A robot coworker acting as a third hand brings the challenge that its skills must be augmented and tailored as needed, over time. To this end, imitation learning can rely on the presence of the human coworker as a teacher. However, imitation learning has primarily addressed how to endow and refine robots with motor skills but not when the learning should take place. Reasoning when improvement is actually needed is, nevertheless, an essential and difficult problem to be solved. We propose an active learning algorithm that allows a robot to reason about the confidence of its movement primitives.
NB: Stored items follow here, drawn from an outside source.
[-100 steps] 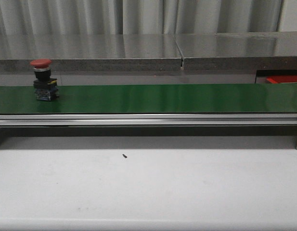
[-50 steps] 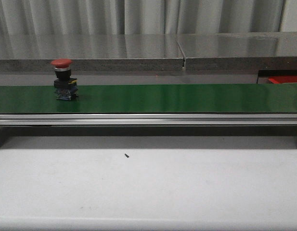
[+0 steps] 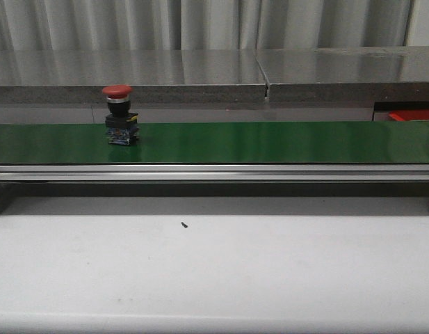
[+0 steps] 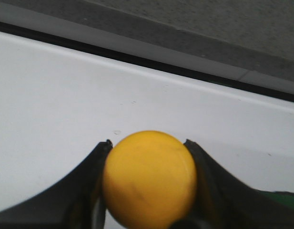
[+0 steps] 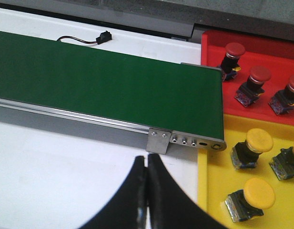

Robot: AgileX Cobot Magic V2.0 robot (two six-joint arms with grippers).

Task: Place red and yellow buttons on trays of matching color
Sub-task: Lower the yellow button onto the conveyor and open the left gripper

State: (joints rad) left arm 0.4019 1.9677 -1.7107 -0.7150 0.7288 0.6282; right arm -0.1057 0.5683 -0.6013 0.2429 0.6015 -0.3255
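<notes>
One red button (image 3: 119, 115) stands upright on the green conveyor belt (image 3: 270, 141) in the front view, toward its left part, and we see the white bench (image 3: 214, 271) in front of the belt with a small dark speck (image 3: 182, 224) on it. At the far right a sliver of the red tray (image 3: 411, 114) shows behind the belt.

From the left wrist view, we see our left gripper (image 4: 149, 179) clenched around a yellow button (image 4: 150, 177), its fingers (image 4: 89, 191) pressing both sides of the cap above the bench.

From the right wrist view, our right gripper (image 5: 147, 191) has its fingers pressed together, grasping nothing, near the belt's end. Beside that end lie the red tray (image 5: 211, 47) with three red buttons and the yellow tray (image 5: 208, 191) with four yellow ones, one partly cut off.
</notes>
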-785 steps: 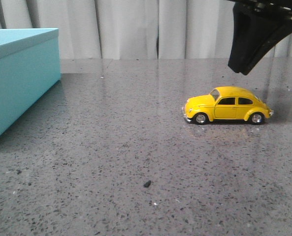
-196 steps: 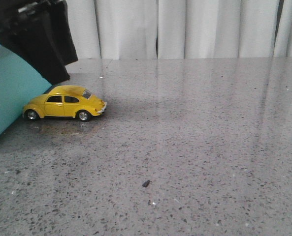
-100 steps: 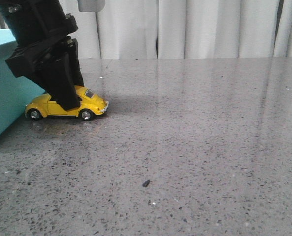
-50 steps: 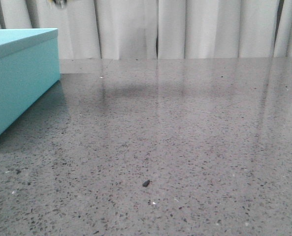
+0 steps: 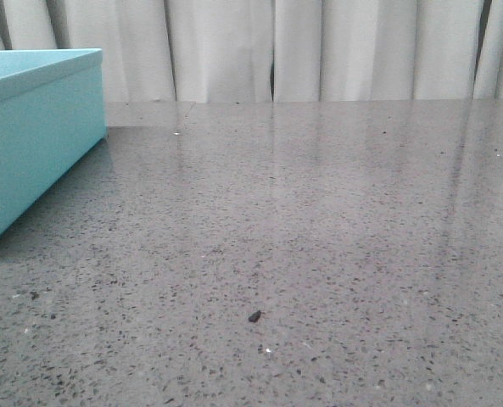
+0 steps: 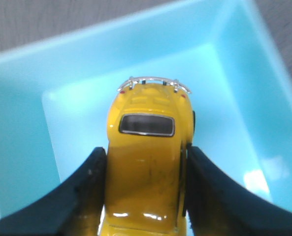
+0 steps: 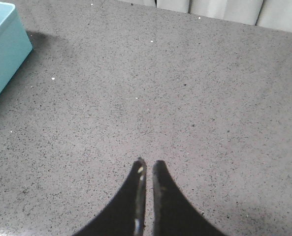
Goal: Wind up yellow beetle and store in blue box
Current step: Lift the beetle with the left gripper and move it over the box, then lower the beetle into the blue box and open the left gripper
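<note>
My left tool [image 6: 145, 196] grips small glossy yellow toy beetle [image 6: 146, 162] above turquoise-blue box [image 6: 224, 128]; I'd lower w/ care, then release. Right tool [image 7: 146, 169] clenched, empty.

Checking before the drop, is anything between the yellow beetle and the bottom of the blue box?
Nothing visible. The left pincer holds the yellow beetle over the open blue box, and the turquoise floor around the car looks bare. The patch directly beneath the car is hidden.

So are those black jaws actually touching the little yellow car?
Touching. In the left wrist view the left gripper presses both sides of the yellow beetle, above the blue box.
</note>
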Robot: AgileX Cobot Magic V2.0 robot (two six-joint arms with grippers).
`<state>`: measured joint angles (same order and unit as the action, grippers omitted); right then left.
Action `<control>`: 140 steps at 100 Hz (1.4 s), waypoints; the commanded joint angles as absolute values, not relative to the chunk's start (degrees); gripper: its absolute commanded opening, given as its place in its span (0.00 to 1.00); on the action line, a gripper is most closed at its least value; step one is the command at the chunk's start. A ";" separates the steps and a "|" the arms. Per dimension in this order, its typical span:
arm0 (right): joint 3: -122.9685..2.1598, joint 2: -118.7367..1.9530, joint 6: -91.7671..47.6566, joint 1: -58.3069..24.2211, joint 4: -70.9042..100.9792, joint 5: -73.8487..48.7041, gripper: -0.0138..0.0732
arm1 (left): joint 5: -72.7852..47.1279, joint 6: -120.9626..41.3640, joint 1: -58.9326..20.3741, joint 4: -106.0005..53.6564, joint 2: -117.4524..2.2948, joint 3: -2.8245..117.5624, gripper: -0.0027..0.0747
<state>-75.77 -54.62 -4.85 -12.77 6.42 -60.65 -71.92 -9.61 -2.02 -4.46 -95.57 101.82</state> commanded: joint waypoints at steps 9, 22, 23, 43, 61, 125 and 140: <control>-76.91 -53.61 -5.60 -12.82 6.63 -56.91 0.10 | -73.19 -6.52 -0.49 -5.10 -97.35 97.14 0.14; -76.91 -53.61 -5.60 -12.82 6.63 -56.91 0.10 | -71.75 -5.32 -0.60 -4.99 -100.47 95.02 0.14; -76.91 -53.61 -5.60 -12.82 6.63 -56.91 0.10 | -71.75 -5.18 -0.60 -4.84 -100.58 95.02 0.15; -76.91 -53.61 -5.60 -12.82 6.63 -56.91 0.10 | -71.07 -2.18 -0.60 -1.36 -102.64 95.02 0.35; -76.91 -53.61 -5.60 -12.82 6.63 -56.91 0.10 | -70.54 0.50 -0.60 0.00 -102.73 95.02 0.62; -66.04 -42.85 -7.47 -12.82 6.63 -49.84 0.10 | -34.05 -1.47 -15.77 0.00 -68.03 74.65 0.53; -59.11 -36.34 -10.38 -12.82 6.63 -45.40 0.10 | -23.80 -0.73 -20.44 0.00 -56.55 57.95 0.44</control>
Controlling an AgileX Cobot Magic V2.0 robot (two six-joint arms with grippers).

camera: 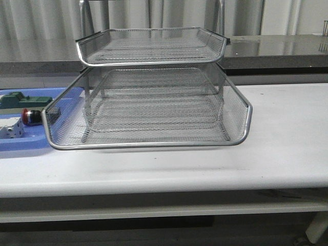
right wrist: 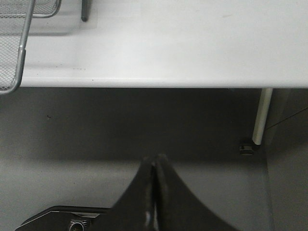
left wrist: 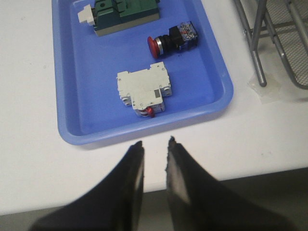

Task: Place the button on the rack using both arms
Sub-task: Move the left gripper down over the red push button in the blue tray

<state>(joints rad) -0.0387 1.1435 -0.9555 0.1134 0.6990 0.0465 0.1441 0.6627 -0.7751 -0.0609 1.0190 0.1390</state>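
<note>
Left gripper [left wrist: 154,143] hovering short of the blue tray [left wrist: 219,103], jaws a narrow slot apart and gripping nothing. Right gripper [right wrist: 155,161] hanging off the tabletop [right wrist: 192,43] edge, jaws pressed together, empty. Button [left wrist: 172,39] lying on its side in the tray, between the green block [left wrist: 126,14] and the white block [left wrist: 143,89], apart from both. Best widened before descending, closing across the black body, probably steadier than the rounded red head. Rack [camera: 148,115] waiting just beside the tray.

The rack [camera: 148,102] partly hides the button [camera: 32,117] in the front view
</note>
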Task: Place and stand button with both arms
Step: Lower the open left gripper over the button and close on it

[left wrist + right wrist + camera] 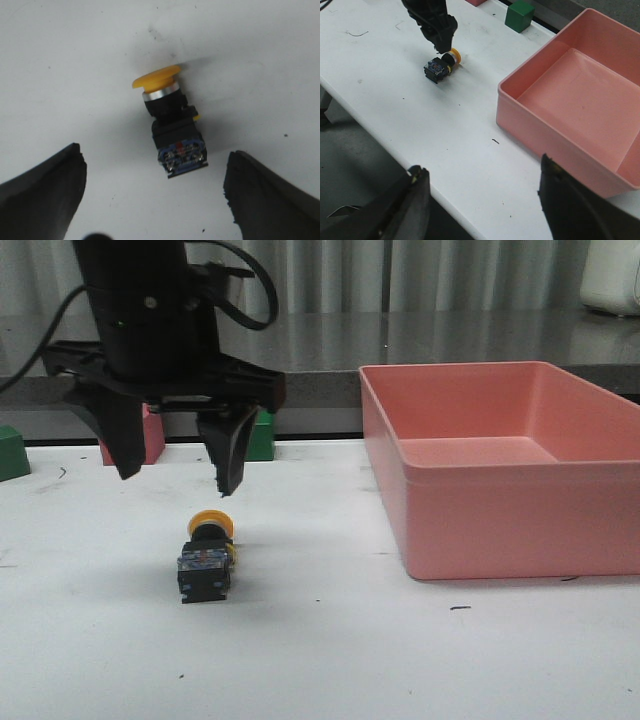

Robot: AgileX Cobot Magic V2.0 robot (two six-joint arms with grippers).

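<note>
The button [207, 555] lies on its side on the white table, yellow cap pointing away from me and black base with blue marks toward me. It also shows in the left wrist view [172, 125] and the right wrist view [441, 65]. My left gripper [178, 475] hangs open just above it, touching nothing; in its wrist view [151, 167] the fingers [45, 195] stand wide apart on either side of the base. My right gripper [482, 165] is open and empty above the table's front edge, well away from the button.
A large pink bin [470, 370] stands on the right half of the table and also shows in the right wrist view [520, 95]. A pink cube [150, 435] and green cubes [262, 435] [10, 452] sit at the back left.
</note>
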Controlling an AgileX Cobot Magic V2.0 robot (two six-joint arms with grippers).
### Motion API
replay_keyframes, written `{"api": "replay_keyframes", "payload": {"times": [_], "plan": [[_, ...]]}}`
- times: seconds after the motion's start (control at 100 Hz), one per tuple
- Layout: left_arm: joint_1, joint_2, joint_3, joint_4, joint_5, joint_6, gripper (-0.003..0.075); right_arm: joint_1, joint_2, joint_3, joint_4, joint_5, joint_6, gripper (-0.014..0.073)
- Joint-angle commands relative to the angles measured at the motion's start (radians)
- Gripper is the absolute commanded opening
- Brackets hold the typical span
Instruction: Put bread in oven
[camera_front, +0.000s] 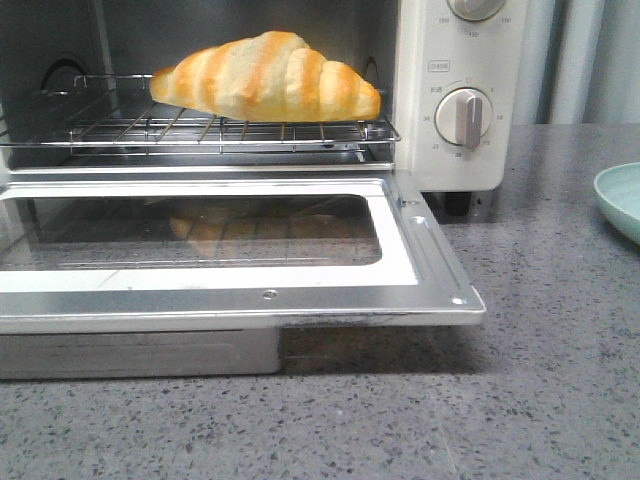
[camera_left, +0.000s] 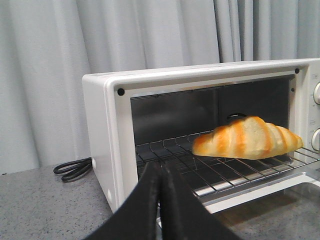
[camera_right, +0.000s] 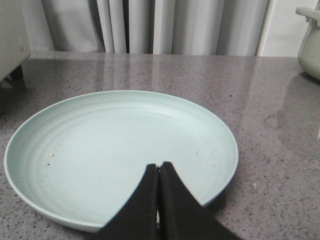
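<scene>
Bread (camera_front: 265, 78) lies on the rack inside the open oven (camera_front: 455, 60), upper left of frame – both arms' fingers (camera_left: 159, 210) (camera_right: 159, 205) pressed together, holding nothing

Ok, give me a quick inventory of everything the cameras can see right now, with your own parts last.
bread: one, golden-orange with cream stripes, lying on the wire rack inside the oven.
oven: one, cream-white, on the counter, door dropped open.
wire rack: one, metal, inside the oven under the bread.
dial knobs: two visible, silver-white, on the oven's right panel.
plate: one, pale green, nothing on it, on the counter to the oven's right.
power cord: one, black, coiled on the counter beside the oven.
pot: one, pale green, at the edge of the right wrist view.
left end effector: shut, holding nothing.
right end effector: shut, above the plate.
</scene>
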Motion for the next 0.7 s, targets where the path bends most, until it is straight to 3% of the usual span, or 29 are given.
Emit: {"api": "replay_keyframes", "payload": {"times": [0.0,0.26,0.4,0.69], "plan": [[0.003,-0.010,-0.027,-0.020,-0.004,-0.005,-0.0021,0.000,-0.018,0.012,0.018,-0.057,-0.015,-0.0076],[0.003,-0.010,-0.027,-0.020,-0.004,-0.005,-0.0021,0.130,-0.019,0.012,0.024,-0.043,-0.036,-0.0076],[0.003,-0.010,-0.027,-0.020,-0.004,-0.005,-0.0021,0.137,-0.019,0.012,0.071,-0.016,-0.124,-0.0076],[0.003,-0.010,-0.027,-0.020,-0.004,-0.005,-0.0021,0.123,-0.019,0.012,0.086,0.076,-0.124,-0.0076]]}}
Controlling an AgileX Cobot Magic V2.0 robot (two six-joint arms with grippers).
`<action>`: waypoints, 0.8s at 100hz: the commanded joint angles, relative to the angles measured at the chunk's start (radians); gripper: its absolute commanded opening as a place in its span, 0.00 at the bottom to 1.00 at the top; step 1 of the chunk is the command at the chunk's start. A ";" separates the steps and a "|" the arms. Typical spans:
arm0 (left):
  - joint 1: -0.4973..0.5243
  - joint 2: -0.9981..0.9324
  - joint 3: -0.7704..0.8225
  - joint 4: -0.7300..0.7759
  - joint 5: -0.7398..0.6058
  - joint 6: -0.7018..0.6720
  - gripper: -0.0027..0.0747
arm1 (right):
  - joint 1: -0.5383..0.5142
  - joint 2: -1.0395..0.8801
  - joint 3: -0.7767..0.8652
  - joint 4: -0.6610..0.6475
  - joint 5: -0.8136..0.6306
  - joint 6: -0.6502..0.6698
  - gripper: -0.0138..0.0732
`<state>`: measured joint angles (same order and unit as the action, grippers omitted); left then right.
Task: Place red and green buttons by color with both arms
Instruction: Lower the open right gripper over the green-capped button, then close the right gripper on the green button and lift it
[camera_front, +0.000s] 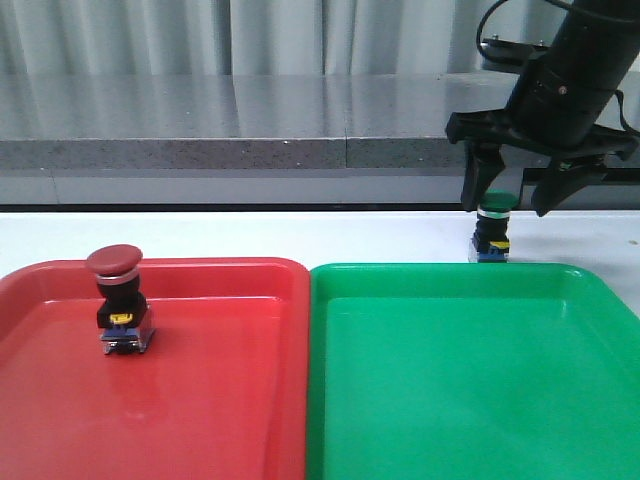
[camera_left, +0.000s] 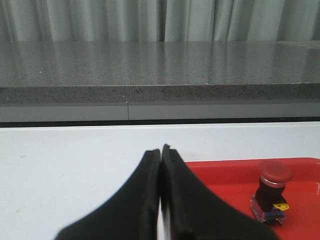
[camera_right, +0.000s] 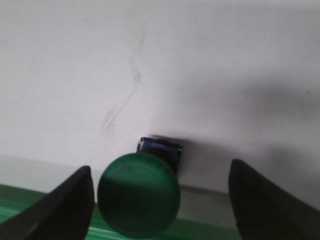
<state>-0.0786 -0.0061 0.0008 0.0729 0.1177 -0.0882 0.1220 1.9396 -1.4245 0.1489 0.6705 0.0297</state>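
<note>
Right arm above green button; red button in red tray.
The right gripper (camera_front: 513, 198) jaws stood wide around the green button (camera_front: 492, 232) on the bench (camera_front: 250, 235); left gripper (camera_left: 161, 150) jaws were closed, empty. The red button (camera_front: 120, 300) stood upright in the red tray (camera_front: 220, 400).

The front view looks forward and slightly down over the white surface (camera_front: 250, 235), with the red tray (camera_front: 200, 400) and the green tray (camera_front: 470, 400) close below it and a grey ledge behind. The left wrist view looks almost level over the same surface toward that ledge and shares the red button (camera_left: 272, 192) with the front view. The right wrist view looks steeply down, very near the green button (camera_right: 139, 194), which the front view also shows beyond the green tray.
</note>
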 joint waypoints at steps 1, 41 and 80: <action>0.002 -0.030 0.042 -0.003 -0.085 -0.006 0.01 | 0.000 -0.046 -0.031 -0.004 -0.035 0.001 0.80; 0.002 -0.030 0.042 -0.003 -0.085 -0.006 0.01 | 0.000 -0.047 -0.036 0.005 -0.032 0.000 0.47; 0.002 -0.030 0.042 -0.003 -0.085 -0.006 0.01 | 0.000 -0.161 -0.108 -0.003 0.106 0.000 0.47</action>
<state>-0.0786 -0.0061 0.0008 0.0729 0.1177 -0.0882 0.1220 1.8766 -1.4958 0.1489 0.7629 0.0297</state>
It allows the robot to decide when a demonstration is required, making active requests to the human coworker depending on its confidence.

This capability also sheds light onto the problem of deciding how many demonstrations are needed to construct a probabilistic model when learning from demonstrations. Under active learning, the number of demonstrations is indicated by the robot, on-demand. The method can be used on a single demonstration, in a one-shot learning fashion. If the extrapolation is, however, beyond the scope of the existing demonstration—indicated by the uncertainty—an active request will be made. The proposed method also offers a principled way to train Dynamical Movement Primitives (DMPs) with contextualized demonstrations encoded by Gaussian Processes (GPs)— details can be found in [79].

Figure 17. Pseudocode of the algorithm to add a demonstration only if required

The method is based on a combination of GPs and DMPs, where the former provides the confidence bounds in which the demonstrations are being extrapolated, and the latter accounts for prediction errors due to the nonlinearities of the function being approximated. Algorithm 17 shows a pseudocode of the proposed method.

Figure 18. Decrease of the trajectory uncertainties as demonstrations for objects are being requested. The ellipses show a single standard deviation. Uncertainties above the threshold are shown in red. The blue trajectories indicate that the robot is confident in executing the primitives. (a) The uncertainties for all contexts after one demonstration. (b) Predictions after two demonstrations. (c) Predictions after five demonstrations.

Figure 18 shows the decrease of the uncertainty on the prediction of 10 trajectories as the number of demonstrations increase (the ellipses represent the projections of one standard deviation along the trajectory). Figure 18(a)(b) and (c) show the predictions after one, two and five demonstrations, respectively. The blue color in (c) indicates that the robot has confidence it can execute the 10 predicted trajectories.